Most information technology startups that come into the U.S. market head by default for Silicon Valley, so Comtrade Software turned some heads this fall when it chose to plant its flag in Boston.
But to hear Simon Taylor – Comtrade Software’s 37-year-old president – tell it, the decision made practical sense. Comtrade’s headquarters and most of its 2,000 employees are based in Slovenia, a tiny country of just 2 million people that was previously part of the former Socialist Federal Republic of Yugoslavia. Having a time difference of six hours, rather than nine, between Slovenia and Boston means “we do a lot of work on the same business day,” he said in an interview on theCUBE. “And while it may sound silly, the extra six hours of airplane rides to the West Coast means people are more tired when they arrive and less likely to visit.”
Comtrade hopes that practical thinking like that will quickly put it on the map in a market where it already has more than 2,000 customers but almost no name recognition. You might be surprised to learn that the company has actually been around for 25 years. It’s one of the largest employers in Slovenia, but the privately held firm has never raised venture capital or done much marketing outside of Europe.
Comtrade Software did business in the U.S. for years as a vendor of management tools for Citrix Systems Inc. software. Citrix acquired that business early this year, and Comtrade is now refocusing on the market for monitoring hyper-converged systems from Nutanix Inc.
“We really like the hyper-converged industry. We think simplifying the data center is essential,” Taylor said. He thinks focus is critical to success in the crowded U.S. market. “Just building a brand in the U.S. is a daunting task,” he said. “We need to be the best in the world at something, and for us that’s backup and monitoring.”

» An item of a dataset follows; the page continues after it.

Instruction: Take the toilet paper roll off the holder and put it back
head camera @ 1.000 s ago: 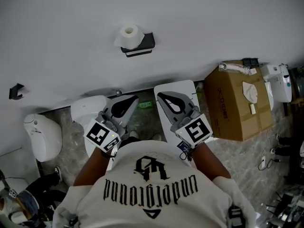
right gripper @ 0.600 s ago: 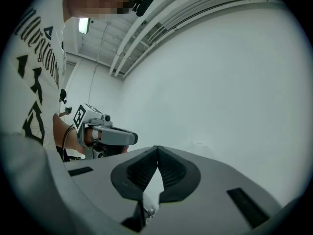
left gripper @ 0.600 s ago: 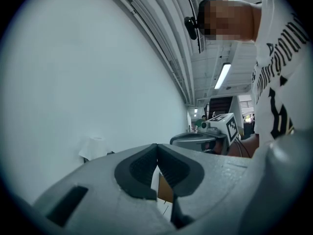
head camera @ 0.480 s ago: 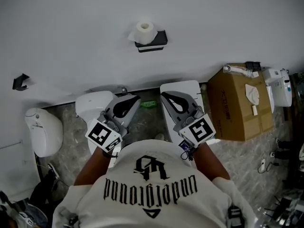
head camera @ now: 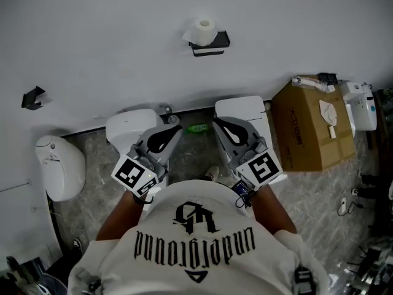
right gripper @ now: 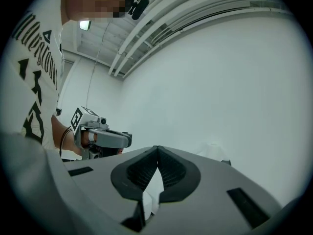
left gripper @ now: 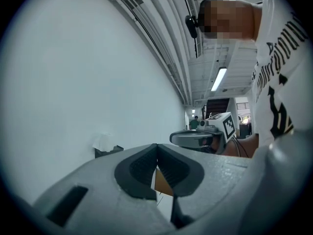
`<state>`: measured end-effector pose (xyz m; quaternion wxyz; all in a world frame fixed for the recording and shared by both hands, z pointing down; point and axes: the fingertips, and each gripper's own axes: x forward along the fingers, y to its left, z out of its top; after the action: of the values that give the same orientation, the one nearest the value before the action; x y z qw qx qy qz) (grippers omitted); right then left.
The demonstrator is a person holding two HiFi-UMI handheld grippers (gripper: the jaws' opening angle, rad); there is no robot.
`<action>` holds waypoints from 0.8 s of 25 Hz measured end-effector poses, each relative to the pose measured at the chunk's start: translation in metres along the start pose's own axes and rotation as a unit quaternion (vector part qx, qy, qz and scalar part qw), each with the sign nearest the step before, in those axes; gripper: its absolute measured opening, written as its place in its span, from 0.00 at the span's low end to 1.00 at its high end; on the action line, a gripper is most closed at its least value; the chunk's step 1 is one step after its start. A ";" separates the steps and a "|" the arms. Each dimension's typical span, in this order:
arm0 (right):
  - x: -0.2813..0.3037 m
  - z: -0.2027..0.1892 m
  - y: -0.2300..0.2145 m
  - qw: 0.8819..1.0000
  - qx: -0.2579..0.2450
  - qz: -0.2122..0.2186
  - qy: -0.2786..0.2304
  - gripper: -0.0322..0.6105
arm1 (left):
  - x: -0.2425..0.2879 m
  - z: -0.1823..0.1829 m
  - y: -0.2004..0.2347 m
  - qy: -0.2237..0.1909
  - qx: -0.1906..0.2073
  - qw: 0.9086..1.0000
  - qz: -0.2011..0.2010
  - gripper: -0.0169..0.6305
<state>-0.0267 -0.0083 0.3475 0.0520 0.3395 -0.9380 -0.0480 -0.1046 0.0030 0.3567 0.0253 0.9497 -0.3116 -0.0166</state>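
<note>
A white toilet paper roll [head camera: 204, 29] sits on a black wall holder [head camera: 212, 43] high on the white wall. The roll [left gripper: 102, 142] shows small and far in the left gripper view, and the roll [right gripper: 214, 150] peeks over the jaw in the right gripper view. My left gripper [head camera: 172, 130] and right gripper [head camera: 218, 125] are held close to my chest, well below the holder. Both are shut with tips touching and nothing between them. The left gripper [left gripper: 157, 146] and right gripper [right gripper: 157, 148] point toward the wall.
A white toilet [head camera: 130, 128] stands under the left gripper and a white box-like unit [head camera: 242, 110] under the right. A cardboard box [head camera: 312, 131] stands at the right, a white urinal-like fixture [head camera: 60, 166] at the left. A small black bracket [head camera: 34, 97] hangs on the wall.
The view has shifted: the roll and holder have drifted right and up in the head view, and the floor fixtures slid right. Both grippers stay shut near my chest.
</note>
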 end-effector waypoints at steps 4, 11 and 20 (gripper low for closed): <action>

Currently, monitoring is all the company does, but expect that to change in 2017 when Comtrade Software rolls out between six and 10 new products, extending its range to backup and data protection and doubling down on its Nutanix focus. “We like Nutanix’s enterprise cloud,” Taylor said. “The [Nutanix] management team has a vision for how to extend hyper-converged and be disruptive in the data center.”
Having its principal development team in the Slovenian capital of Ljubljana brings Comtrade Software advantages beyond Eastern Europe’s lower cost structure. “This is a country where the average student does calculus in the eighth or ninth grade,” Taylor said. “Being an engineer there is equivalent to being a doctor or lawyer here.” The company’s 95 percent employee retention rate is also something U.S. competitors can’t hope to match.
A tight relationship with Nutanix through its Elevate Technology Alliance Program and a strong channel focus anchor Comtrade’s domestic strategy. More than 100 channel partners are already selling its products, and Taylor believes the aggressive 2017 rollout schedule will make a splash in a hyper-converged market that shows no signs of slowing. “The great thing about Nutanix is that they’ve [built their hyper-converged business] from the ground up,” he said. “They’re incredibly focused on building their ecosystem, and that makes them fun to work with.”
Although the U.S. company is setting up offices across the country – including Silicon Valley – Taylor said he has no second thoughts about basing the headquarters in Boston. “Boston is about winning,” he said. “Silicon Valley have a thriving startup culture, but if you are well-established company that’s funded and has been around for 25 years, you want a place that understands technology, has access to amazing talent and is easy to reach.”